Ubuntu Server SSH

Чтобы избежать атак грубой силы, вот что я делаю:

• Изменить порт SSH
• Установить денихостов
• Ограничить количество подключений в секунду по порту ssh
• Используйте только ключ, но не root ssh, вместо этого используйте sashroot, если необходимо, или консольный вход
• стук порта, чтобы открыть порт ssh в некоторых случаях

[РЕДАКТИРОВАТЬ]

• создайте группу canssh, добавьте к ней людей, которым я хочу дать ssh, добавьте "AllowGroups canssh" в sshd_config. И установите для DENY_THRESHOLD_(IN)VALID*/ROOT в denyhosts значение 1, например, один неверный ssh ​​как root или (in) действительный пользователь, и ваш ip заблокирован, добавьте мои ips в hosts.allow, создайте ~/.ssh/config и определите какой ssh-ключ использовать для какого сервера и создавать псевдонимы говорят:
  • псевдоним ssyc = 'ssh shoaibi@yahoo.com -i yahoo-com.identity.rsa'

[/РЕДАКТИРОВАТЬ]

[РЕДАКТИРОВАТЬ]

• Используйте logwatch для отправки вам важных журналов по электронной почте...

[/РЕДАКТИРОВАТЬ]

И, как упоминалось ранее, в случае атак ботов, они по умолчанию используют 22, так что я думаю, что вы больше не являетесь целью.

Ссылки:

• https://help.ubuntu.com/community/PortKnocking
• https://help.ubuntu.com/community/InstallingSecurityTools
• http://www.ubuntugeek.com/securing-ssh.html
• http://www.google.com.pk/search?hl=en&q=iptables+OR+shorewall+limit+ssh+connections+per+sec
• http://www.linux.com/feature/34958
• http://www.howtoforge.com/ssh_key_based_logins_putty

Нет, все попытки будут зарегистрированы /var/log/auth.log независимо от порта, который sshd слушает дальше.

Попытки, вероятно, просто генерируются ботами, пытающимися получить легкий доступ. Если кто-то специально не нацеливается на вашу систему, он даже не будет смотреть на другой порт.

Безопасность по неизвестности.

Пока вы ничего не изменили, кроме номера порта, регистрация не будет затронута.

Никакая автоматическая атака не собирается пробовать другие порты, так как на 22 серверах есть много попыток.

Пока все, на что вы полагаетесь при переносе портов, - это уменьшение спама в журнале, то это нормально, но вы не должны полагаться на него для какой-либо реальной безопасности.

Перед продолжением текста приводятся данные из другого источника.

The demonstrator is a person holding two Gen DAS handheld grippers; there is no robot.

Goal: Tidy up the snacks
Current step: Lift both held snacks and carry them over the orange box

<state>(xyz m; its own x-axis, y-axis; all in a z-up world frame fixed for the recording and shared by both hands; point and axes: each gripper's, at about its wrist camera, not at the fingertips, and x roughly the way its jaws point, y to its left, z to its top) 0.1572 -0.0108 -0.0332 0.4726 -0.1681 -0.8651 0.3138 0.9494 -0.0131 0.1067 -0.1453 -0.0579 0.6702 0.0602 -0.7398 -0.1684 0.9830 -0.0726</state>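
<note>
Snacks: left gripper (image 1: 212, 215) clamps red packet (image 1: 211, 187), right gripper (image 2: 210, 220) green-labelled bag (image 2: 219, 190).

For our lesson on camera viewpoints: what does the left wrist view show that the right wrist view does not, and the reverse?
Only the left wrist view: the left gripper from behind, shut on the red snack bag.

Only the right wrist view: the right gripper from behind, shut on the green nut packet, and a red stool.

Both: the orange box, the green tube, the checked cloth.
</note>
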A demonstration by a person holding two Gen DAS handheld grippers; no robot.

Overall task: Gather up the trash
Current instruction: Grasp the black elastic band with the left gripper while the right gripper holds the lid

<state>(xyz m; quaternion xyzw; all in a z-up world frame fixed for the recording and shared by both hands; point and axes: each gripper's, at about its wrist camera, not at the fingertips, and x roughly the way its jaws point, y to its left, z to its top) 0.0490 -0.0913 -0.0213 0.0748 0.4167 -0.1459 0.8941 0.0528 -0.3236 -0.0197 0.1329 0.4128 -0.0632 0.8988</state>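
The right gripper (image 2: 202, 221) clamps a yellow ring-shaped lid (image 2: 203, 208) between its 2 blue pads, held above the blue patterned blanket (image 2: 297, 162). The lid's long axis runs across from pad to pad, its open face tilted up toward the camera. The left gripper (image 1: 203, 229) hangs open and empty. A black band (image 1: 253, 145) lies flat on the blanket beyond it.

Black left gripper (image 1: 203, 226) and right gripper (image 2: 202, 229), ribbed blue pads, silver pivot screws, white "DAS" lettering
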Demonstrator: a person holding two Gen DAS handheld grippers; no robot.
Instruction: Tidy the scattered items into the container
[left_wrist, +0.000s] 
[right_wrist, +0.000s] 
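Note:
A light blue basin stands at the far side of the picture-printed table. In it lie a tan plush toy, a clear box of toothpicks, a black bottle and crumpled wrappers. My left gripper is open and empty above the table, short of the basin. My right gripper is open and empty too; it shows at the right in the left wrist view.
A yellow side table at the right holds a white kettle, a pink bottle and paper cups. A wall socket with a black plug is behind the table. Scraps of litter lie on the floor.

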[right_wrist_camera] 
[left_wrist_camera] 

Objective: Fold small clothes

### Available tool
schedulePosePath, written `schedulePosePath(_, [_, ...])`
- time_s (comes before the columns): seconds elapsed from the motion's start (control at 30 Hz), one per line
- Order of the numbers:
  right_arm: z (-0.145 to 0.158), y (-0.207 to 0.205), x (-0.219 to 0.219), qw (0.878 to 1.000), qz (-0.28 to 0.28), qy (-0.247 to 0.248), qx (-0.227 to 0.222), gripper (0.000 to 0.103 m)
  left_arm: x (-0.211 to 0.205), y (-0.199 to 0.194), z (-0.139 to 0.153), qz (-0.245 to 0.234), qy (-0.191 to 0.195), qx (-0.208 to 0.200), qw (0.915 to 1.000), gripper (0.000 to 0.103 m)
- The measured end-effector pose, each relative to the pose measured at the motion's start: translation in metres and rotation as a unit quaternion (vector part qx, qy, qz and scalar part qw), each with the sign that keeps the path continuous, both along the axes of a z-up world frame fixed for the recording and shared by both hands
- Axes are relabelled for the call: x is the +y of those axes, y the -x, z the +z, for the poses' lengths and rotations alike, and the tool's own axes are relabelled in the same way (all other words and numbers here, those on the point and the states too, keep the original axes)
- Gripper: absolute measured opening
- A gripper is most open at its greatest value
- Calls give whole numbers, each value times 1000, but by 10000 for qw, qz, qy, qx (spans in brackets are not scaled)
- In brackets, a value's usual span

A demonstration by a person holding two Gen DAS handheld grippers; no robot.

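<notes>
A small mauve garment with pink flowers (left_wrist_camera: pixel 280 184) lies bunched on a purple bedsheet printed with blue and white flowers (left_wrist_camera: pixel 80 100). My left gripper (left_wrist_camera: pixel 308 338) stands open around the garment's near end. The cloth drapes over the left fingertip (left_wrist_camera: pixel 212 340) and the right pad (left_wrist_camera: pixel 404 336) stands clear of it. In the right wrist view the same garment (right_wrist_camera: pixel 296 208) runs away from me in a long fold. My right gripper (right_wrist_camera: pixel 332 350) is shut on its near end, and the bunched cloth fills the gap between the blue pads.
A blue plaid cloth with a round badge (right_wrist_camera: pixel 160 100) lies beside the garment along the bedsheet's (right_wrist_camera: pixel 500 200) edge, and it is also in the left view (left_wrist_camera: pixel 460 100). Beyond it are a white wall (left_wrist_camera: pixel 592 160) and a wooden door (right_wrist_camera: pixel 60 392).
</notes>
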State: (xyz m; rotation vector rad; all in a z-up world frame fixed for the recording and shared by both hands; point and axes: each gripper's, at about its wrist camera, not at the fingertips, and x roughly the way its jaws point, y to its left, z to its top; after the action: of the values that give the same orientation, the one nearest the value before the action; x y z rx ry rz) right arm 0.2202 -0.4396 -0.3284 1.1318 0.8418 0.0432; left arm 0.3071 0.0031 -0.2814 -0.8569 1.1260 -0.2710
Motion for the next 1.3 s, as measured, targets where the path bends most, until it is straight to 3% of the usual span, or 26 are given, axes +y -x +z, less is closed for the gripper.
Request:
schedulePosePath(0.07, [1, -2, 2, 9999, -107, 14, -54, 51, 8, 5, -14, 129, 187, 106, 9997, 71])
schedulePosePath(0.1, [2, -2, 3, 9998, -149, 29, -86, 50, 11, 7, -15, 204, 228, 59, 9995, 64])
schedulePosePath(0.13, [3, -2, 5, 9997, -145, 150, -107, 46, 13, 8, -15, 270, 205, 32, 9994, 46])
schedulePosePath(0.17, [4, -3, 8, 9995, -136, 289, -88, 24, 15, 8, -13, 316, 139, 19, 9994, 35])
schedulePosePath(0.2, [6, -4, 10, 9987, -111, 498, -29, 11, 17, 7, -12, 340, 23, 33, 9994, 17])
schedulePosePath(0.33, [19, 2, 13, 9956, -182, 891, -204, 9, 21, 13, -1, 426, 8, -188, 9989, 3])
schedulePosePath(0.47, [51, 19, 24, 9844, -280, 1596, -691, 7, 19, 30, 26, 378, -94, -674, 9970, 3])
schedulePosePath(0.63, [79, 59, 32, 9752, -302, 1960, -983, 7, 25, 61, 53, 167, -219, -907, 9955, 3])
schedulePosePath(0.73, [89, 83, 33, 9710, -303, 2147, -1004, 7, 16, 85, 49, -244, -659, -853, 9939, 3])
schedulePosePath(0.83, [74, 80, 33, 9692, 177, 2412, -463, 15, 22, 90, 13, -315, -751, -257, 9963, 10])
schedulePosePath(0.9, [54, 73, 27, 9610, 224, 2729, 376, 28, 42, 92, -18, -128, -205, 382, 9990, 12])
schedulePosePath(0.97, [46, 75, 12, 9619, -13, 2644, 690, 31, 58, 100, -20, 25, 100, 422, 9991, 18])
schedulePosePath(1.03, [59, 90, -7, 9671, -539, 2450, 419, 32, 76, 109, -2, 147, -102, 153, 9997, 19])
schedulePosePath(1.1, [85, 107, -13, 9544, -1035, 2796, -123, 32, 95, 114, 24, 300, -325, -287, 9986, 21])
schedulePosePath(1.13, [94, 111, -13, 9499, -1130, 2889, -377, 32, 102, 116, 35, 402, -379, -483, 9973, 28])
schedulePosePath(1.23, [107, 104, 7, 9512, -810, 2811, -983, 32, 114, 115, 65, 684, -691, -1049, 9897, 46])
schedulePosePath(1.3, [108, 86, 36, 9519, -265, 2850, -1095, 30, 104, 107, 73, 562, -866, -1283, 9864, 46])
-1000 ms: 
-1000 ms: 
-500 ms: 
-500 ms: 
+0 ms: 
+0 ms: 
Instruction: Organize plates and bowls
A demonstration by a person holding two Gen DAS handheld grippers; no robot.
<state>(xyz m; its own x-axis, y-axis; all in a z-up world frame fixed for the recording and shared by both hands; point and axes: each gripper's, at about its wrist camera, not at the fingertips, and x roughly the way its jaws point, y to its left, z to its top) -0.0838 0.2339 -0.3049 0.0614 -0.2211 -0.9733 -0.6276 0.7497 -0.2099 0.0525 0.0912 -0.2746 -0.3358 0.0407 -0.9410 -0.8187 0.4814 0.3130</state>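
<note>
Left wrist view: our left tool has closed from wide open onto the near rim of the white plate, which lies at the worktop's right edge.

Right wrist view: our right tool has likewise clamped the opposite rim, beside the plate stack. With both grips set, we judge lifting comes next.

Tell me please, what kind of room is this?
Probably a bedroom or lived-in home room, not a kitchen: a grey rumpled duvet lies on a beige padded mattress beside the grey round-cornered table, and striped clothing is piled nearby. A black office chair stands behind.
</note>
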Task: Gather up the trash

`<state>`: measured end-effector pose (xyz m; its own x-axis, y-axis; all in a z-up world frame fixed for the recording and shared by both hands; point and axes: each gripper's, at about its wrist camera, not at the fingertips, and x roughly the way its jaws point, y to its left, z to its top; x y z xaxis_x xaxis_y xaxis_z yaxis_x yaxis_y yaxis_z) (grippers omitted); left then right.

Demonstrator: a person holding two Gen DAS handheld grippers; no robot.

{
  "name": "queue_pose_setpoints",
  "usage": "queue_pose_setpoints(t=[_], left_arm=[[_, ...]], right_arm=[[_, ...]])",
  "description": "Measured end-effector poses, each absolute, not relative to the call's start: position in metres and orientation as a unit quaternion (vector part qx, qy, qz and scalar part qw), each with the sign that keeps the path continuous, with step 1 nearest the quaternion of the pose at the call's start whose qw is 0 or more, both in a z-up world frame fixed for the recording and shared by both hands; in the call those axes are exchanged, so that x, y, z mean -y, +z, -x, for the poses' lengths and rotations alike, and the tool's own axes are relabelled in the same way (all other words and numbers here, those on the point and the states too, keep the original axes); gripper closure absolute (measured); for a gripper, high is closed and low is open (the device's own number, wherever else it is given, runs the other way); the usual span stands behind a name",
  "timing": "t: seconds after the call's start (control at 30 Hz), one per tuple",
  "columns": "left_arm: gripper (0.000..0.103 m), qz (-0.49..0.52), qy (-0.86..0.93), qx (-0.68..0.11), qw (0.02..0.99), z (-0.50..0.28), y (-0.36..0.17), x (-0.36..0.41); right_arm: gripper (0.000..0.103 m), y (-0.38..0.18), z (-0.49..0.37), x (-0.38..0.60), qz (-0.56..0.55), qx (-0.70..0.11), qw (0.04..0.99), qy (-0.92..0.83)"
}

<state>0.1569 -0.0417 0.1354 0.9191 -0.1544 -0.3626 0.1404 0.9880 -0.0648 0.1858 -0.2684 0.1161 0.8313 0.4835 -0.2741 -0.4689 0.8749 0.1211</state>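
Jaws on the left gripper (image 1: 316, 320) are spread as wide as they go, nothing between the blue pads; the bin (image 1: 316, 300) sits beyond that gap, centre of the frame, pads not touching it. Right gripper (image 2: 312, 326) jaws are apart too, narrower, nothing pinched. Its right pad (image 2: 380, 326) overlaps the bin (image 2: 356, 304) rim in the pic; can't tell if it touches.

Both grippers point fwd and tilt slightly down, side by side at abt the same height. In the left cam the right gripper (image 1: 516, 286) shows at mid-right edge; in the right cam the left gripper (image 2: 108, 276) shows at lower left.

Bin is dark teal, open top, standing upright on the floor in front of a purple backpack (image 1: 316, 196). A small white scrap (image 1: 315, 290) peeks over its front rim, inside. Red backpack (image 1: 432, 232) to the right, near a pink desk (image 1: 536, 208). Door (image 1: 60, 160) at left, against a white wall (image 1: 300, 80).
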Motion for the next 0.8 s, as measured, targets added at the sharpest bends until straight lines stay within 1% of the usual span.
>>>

Я сделал то же самое, чтобы обеспечить такое же преимущество предотвращения записей в журнале.

Для дополнительной веселости (и если у вас есть время убить), используйте Port Knocking:

http://en.wikipedia.org/wiki/Port_knocking

Ваша регистрация не должна отличаться из-за изменения порта.

Вы также можете посмотреть на настройку denyhosts или fail2ban.

Как отмечают другие, изменение порта остановит раздражающий спам в журнале и лишний трафик, но не является мерой безопасности, так как неизвестность не равняется безопасности.

Хорошей идеей может быть проверка паролей в вашей системе с помощью взломщика паролей и / или установка новых паролей с использованием методологии, подобной методике, описанной здесь в документации Redhat: http://www.redhat.com/docs/manuals/enterprise/RHEL-4-Manual/en-US/Security_Guide/s1-wstation-pass.html

Вы можете ограничить атаку грубой силой с помощью iptables:

sudo iptables -A INPUT -p tcp -m tcp --dport 22 -m недавно --update --seconds 60 --hitcount 3 --rttl --name SSH --rsource -j LOG --log-prefix "ATTACK SSH ГРУБАЯ СИЛА "
sudo iptables -A INPUT -p tcp -m tcp --dport 22 -m недавно --update - секунд 60 --hitcount 3 --rttl - имя SSH --rsource -j DROP
sudo iptables -A INPUT -p tcp -m tcp --dport 22 -m состояние --state NEW -m недавно --set - имя SSH --rsource -j ПРИНЯТЬ

Взгляните сюда - 20 лучших советов по безопасности OpenSSH: http://www.cyberciti.biz/tips/linux-unix-bsd-openssh-server-best-practices.html

Если у вас должно быть подключение для входа в систему, вы также можете ограничить разрешенных пользователей для подключения, отредактировав /etc/pam.d/ssh и добавив строку:

auth required pam_listfile.so item=user sense=allow file=/etc/sshusers_allowed onerr=fail

Создайте файл /etc/sshusers_allowed и поместите всех разрешенных пользователей построчно.

Может быть, перезагрузка SSH, не уверен.